Filter these entries down to the lines that hold the word "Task", and show each of them.

*Data provided*.
+---+

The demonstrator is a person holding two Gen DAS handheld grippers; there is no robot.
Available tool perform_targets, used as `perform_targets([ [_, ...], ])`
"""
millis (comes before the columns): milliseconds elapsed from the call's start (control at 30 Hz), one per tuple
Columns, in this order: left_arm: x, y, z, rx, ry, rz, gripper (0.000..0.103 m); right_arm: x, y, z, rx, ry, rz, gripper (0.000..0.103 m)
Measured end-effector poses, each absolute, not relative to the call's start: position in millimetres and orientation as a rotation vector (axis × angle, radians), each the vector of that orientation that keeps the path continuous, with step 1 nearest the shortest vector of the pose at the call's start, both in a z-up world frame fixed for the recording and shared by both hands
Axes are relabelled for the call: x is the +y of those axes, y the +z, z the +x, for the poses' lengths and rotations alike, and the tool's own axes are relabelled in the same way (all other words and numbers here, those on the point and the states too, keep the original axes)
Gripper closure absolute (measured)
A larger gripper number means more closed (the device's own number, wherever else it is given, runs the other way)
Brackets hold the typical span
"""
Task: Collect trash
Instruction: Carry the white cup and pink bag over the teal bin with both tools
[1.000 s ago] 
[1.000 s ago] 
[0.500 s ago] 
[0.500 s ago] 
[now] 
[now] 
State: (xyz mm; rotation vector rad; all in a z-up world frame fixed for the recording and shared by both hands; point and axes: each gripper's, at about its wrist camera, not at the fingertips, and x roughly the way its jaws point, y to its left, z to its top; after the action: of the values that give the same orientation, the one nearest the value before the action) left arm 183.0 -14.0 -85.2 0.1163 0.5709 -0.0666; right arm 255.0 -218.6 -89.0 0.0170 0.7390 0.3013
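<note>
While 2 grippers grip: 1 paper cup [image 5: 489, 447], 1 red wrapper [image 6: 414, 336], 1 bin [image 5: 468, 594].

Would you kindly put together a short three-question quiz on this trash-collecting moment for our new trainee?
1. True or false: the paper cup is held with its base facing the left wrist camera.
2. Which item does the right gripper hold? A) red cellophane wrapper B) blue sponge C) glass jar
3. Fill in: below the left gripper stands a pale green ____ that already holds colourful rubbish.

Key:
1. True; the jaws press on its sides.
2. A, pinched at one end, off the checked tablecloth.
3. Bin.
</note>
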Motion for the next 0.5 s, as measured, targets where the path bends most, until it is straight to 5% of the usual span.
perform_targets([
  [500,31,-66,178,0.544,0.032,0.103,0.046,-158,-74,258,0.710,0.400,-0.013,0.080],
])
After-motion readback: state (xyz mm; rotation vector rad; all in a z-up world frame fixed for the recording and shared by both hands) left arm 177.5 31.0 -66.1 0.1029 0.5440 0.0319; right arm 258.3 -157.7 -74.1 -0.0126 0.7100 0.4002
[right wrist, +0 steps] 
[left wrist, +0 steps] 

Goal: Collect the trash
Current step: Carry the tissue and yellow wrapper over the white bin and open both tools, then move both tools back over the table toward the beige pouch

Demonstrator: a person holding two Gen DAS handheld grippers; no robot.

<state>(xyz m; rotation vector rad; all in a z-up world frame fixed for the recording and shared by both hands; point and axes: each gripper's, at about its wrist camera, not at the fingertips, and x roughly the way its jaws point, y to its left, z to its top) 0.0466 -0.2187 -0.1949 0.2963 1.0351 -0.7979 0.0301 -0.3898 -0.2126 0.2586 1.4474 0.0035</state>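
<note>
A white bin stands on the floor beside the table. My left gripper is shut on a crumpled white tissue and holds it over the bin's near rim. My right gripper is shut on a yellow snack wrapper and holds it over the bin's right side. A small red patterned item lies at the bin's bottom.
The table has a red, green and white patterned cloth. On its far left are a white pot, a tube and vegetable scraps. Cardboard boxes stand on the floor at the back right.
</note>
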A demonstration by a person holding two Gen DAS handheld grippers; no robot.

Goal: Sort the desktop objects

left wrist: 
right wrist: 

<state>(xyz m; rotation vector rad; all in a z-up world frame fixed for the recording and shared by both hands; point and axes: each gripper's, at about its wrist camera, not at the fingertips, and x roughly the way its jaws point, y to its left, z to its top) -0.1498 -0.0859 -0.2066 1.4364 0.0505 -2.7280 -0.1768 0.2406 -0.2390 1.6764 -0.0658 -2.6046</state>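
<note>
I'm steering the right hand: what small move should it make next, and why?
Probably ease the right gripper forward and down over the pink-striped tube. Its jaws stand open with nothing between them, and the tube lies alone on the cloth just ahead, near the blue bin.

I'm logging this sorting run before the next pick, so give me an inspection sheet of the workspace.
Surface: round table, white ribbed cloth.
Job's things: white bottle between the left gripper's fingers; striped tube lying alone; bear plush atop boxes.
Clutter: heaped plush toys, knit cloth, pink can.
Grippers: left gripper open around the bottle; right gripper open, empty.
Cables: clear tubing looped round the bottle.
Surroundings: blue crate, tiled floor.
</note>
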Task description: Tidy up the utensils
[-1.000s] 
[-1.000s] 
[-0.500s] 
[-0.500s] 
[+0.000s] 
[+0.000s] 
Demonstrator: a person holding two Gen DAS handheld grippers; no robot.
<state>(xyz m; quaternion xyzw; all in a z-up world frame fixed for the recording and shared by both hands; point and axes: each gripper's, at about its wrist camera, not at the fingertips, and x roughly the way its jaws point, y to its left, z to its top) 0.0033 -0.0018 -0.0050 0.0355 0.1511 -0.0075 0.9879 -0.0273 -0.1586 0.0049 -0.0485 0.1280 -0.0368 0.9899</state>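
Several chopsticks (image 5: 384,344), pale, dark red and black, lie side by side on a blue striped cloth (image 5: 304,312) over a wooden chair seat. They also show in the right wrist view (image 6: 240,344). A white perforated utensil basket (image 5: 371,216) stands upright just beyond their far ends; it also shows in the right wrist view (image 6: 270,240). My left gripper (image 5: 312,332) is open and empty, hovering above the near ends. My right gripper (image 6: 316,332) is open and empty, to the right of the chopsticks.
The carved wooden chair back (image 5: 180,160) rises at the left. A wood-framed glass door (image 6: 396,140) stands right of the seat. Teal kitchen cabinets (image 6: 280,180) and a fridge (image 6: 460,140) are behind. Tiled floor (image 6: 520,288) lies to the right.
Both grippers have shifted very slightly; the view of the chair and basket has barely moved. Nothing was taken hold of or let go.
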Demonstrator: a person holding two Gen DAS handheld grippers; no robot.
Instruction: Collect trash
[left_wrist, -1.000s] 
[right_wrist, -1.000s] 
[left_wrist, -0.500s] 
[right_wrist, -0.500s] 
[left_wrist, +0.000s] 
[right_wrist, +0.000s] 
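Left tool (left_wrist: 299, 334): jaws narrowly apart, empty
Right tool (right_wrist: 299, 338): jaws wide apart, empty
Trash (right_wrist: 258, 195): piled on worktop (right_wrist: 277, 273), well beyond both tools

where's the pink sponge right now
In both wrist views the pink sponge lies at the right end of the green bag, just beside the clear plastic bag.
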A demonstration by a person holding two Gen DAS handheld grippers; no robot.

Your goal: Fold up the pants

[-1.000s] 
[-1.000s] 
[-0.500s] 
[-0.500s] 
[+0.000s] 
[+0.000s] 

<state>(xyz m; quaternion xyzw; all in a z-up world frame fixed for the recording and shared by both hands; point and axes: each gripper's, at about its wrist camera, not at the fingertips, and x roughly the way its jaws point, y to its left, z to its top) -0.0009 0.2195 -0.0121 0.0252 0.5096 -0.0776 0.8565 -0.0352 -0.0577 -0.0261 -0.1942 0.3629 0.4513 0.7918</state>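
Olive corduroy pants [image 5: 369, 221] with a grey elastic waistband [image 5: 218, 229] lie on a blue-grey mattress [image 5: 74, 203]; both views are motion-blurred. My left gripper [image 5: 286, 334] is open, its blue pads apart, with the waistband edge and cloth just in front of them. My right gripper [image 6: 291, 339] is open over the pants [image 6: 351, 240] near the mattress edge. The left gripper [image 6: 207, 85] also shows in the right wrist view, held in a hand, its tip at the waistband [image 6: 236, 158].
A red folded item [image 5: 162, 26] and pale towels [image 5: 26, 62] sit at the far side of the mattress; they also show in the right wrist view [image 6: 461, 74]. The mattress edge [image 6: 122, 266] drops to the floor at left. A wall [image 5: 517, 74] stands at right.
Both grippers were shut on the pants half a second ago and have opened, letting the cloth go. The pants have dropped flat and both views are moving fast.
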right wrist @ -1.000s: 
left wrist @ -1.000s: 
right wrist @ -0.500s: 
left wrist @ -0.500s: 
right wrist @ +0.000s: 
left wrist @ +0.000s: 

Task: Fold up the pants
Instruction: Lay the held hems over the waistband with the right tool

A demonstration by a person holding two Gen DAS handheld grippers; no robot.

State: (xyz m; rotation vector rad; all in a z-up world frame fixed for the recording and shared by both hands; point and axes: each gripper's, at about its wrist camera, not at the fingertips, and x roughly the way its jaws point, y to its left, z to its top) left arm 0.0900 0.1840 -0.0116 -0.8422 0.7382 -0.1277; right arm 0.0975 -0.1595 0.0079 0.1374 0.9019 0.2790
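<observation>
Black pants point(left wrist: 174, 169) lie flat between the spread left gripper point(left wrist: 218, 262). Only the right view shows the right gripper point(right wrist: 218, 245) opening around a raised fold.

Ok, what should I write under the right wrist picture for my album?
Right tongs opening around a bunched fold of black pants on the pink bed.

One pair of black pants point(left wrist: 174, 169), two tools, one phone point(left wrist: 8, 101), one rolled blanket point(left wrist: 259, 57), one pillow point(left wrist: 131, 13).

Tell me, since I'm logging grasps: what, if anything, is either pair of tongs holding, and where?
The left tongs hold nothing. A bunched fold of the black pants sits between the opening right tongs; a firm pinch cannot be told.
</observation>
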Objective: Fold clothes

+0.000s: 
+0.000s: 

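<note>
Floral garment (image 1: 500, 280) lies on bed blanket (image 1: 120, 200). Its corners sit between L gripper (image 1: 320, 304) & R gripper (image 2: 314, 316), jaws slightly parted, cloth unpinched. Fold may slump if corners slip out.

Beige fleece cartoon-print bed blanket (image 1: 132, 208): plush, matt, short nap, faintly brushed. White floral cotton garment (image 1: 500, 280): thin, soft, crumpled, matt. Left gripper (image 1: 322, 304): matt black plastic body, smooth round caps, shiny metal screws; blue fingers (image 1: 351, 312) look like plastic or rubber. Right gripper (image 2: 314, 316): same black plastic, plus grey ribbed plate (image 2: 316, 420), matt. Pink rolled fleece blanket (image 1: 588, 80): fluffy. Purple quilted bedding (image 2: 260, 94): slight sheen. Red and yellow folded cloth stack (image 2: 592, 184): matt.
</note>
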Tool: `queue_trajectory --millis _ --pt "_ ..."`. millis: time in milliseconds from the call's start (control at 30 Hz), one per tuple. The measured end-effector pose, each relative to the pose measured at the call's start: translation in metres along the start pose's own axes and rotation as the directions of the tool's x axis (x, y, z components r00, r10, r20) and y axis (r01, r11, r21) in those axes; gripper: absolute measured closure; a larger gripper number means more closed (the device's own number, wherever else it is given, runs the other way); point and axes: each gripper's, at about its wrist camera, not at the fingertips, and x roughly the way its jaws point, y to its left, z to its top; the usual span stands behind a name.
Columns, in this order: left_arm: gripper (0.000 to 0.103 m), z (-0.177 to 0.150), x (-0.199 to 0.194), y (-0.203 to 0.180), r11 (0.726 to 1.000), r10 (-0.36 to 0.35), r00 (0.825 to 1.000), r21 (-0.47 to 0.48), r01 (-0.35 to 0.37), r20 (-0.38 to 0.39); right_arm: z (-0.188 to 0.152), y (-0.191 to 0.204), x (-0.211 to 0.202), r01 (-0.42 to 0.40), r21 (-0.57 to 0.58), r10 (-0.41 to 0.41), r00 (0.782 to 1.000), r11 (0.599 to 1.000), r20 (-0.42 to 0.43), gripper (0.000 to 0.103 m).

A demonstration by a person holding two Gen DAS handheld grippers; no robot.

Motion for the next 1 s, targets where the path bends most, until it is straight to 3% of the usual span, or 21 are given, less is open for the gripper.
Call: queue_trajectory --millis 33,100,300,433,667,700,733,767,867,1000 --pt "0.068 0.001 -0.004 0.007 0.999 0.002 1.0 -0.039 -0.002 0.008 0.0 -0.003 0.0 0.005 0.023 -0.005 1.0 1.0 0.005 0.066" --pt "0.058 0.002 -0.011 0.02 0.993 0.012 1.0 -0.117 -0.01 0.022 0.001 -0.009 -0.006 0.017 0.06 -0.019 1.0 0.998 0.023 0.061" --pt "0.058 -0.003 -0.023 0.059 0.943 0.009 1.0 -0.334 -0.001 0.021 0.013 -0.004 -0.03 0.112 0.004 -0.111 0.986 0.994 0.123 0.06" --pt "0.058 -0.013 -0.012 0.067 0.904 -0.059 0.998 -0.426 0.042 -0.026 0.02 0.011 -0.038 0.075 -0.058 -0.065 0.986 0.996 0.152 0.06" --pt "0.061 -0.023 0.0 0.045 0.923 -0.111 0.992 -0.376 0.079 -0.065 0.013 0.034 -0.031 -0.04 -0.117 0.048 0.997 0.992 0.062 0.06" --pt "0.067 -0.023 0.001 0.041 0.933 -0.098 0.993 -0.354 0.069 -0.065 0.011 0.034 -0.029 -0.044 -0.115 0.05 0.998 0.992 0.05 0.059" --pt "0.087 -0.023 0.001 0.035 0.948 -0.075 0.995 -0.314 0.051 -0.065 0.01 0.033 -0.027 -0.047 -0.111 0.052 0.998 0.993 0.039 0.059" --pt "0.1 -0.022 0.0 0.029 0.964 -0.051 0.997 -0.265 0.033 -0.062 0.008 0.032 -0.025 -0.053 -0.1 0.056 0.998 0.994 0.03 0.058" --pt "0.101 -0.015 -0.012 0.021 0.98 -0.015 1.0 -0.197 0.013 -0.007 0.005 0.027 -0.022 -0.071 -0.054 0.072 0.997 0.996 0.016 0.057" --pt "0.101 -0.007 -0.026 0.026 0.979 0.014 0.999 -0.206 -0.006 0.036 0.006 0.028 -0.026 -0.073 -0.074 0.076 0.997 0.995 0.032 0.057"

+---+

*Completed exercise*.
Task: Collect trash
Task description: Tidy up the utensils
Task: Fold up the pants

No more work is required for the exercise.